Mass spectrometric and computational studies on the reaction of aromatic peroxyl radicals with phenylacetylene using the distonic radical ion approach.

Product and mechanistic studies were performed for the reaction of aromatic distonic peroxyl radical cations 4-PyrOO(•+) and 3-PyrOO(•+) with phenylacetylene (7) in the gas phase using mass spectrometric and computational techniques. PyrOO(•+) was generated through reaction of the respective distonic aryl radical cation Pyr(•+) with O2 in the ion source of the mass spectrometer. For the reaction involving the more electrophilic 4-PyrOO(•+), a rate coefficient of k1 = (2.2 ± 0.6) × 10(-10) cm(3) molecule(-1) s(-1) was determined at 298 K, while a value of k2 = (8.2 ± 2.1) × 10(-11) cm(3) molecule(-1) s(-1) was obtained for the reaction involving the less electrophilic 3-PyrOO(•+). This highlights the role of polar effects in these reactions, which are likely of high relevance for processes in combustions and atmospheric transformations.

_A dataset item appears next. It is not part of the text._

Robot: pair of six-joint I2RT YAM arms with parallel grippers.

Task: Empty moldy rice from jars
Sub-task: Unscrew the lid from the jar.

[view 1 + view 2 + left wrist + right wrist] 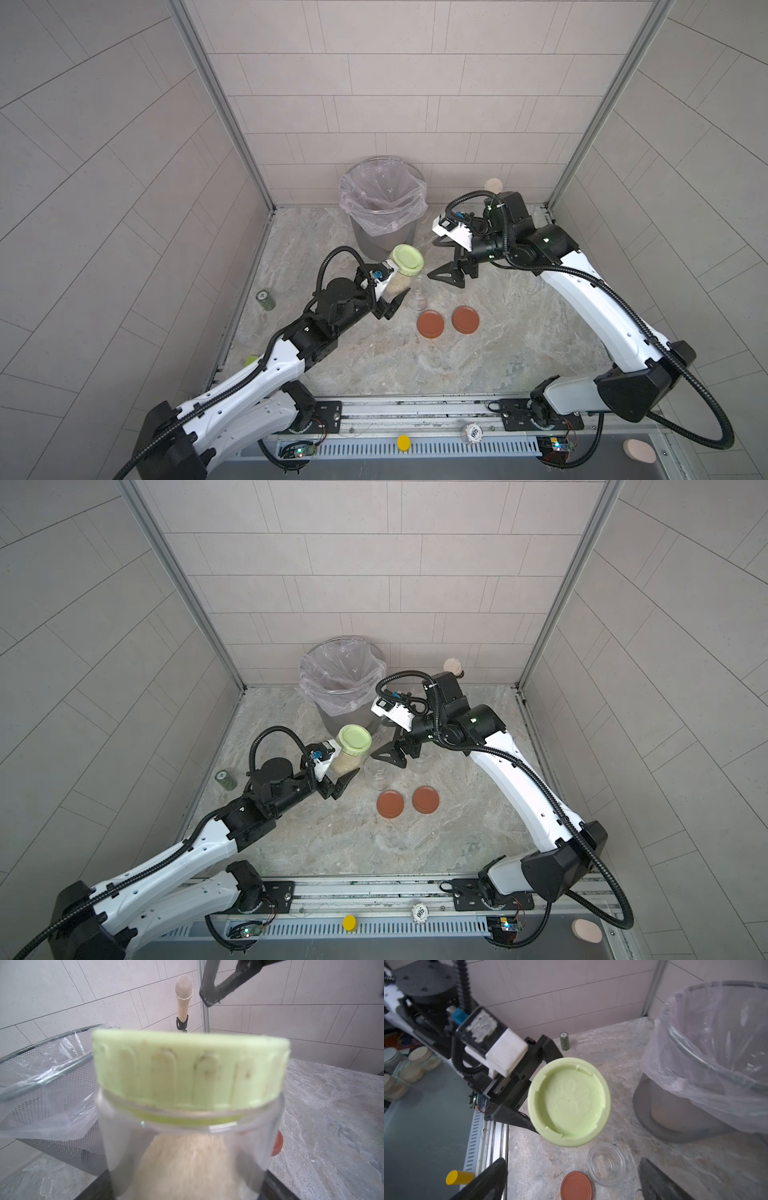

The mechanism was studied by computational methods, which showed that radical addition occurs exclusively at the less substituted alkyne site to give the distonic vinyl radical cation 8. The latter undergoes a series of subsequent rearrangements/fragmentations that are similar for both isomeric PyrOO(•+). γ-Fragmentation in 8 leads to the distonic aryloxyl radical cation PyrO(•+) and a singlet carbene 10. The product association complex [PyrO(•+) - 10] is the starting point for two important subsequent reactions, e.g., (i) rapid hydrogen transfer to form ketenyl radical 11 and the closed-shell species PyrOH(+), and (ii) oxygen transfer from PyrO(•+) to 10 that leads to α-keto aldehyde 13 and Pyr(•+), followed by hydrogen abstraction to give acyl radical 14 and PyrH(+). Additional major products are the closed-shell aromatic carbonyl compounds 20 and 30 that result from multistep rearrangements in vinyl radical 8, which are terminated by homolytic bond scission and release of neutral acyl radicals.